_What you should do_
Return the entire listing exactly, leaving nothing out.

Dataset section: Begin

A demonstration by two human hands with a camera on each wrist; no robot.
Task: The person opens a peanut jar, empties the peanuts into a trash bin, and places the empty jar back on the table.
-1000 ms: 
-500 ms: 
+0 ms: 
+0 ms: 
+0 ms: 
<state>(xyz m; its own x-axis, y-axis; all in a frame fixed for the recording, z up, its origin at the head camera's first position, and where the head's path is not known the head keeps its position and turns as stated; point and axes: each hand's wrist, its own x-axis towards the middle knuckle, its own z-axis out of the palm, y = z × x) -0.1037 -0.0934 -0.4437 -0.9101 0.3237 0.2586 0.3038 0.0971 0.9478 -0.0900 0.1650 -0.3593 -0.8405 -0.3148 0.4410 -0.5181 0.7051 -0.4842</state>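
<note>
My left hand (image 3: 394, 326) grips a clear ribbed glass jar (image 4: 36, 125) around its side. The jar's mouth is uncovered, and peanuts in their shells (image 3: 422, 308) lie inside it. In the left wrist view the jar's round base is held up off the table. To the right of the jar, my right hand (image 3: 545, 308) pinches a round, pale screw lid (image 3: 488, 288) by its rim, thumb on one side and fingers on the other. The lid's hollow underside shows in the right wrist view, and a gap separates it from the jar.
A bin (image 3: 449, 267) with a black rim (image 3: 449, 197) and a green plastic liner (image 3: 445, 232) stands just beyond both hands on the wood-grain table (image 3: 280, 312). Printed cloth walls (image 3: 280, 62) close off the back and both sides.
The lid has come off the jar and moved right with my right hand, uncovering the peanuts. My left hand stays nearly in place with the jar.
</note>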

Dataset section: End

_Answer to the problem_
A demonstration by two human hands with a camera on each wrist; no robot.
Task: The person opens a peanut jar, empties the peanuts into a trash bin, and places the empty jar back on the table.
-1000 ms: 
-500 ms: 
+0 ms: 
+0 ms: 
+0 ms: 
<state>(xyz m; its own x-axis, y-axis; all in a frame fixed for the recording, z up, its origin at the head camera's first position, and where the head's path is not known the head keeps its position and turns as stated; point and axes: each hand's wrist, its own x-axis towards the middle knuckle, its own z-axis out of the palm, y = z × x) -0.1037 -0.0934 -0.4437 -0.9101 0.3237 0.2586 0.3038 0.0971 0.9478 -0.0900 0.1650 -0.3593 -0.8405 -0.3148 0.4410 -0.5181 0.7051 -0.4842</state>
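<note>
My left hand (image 3: 394, 326) grips a clear ribbed glass jar (image 4: 36, 125) around its side. The jar's mouth is uncovered, and peanuts in their shells (image 3: 422, 308) lie inside it. In the left wrist view the jar's round base is held up off the table. To the right of the jar, my right hand (image 3: 545, 308) pinches a round, pale screw lid (image 3: 488, 288) by its rim, thumb on one side and fingers on the other. The lid's hollow underside shows in the right wrist view, and a gap separates it from the jar.
A bin (image 3: 449, 267) with a black rim (image 3: 449, 197) and a green plastic liner (image 3: 445, 232) stands just beyond both hands on the wood-grain table (image 3: 280, 312). Printed cloth walls (image 3: 280, 62) close off the back and both sides.
The lid has come off the jar and moved right with my right hand, uncovering the peanuts. My left hand stays nearly in place with the jar.
</note>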

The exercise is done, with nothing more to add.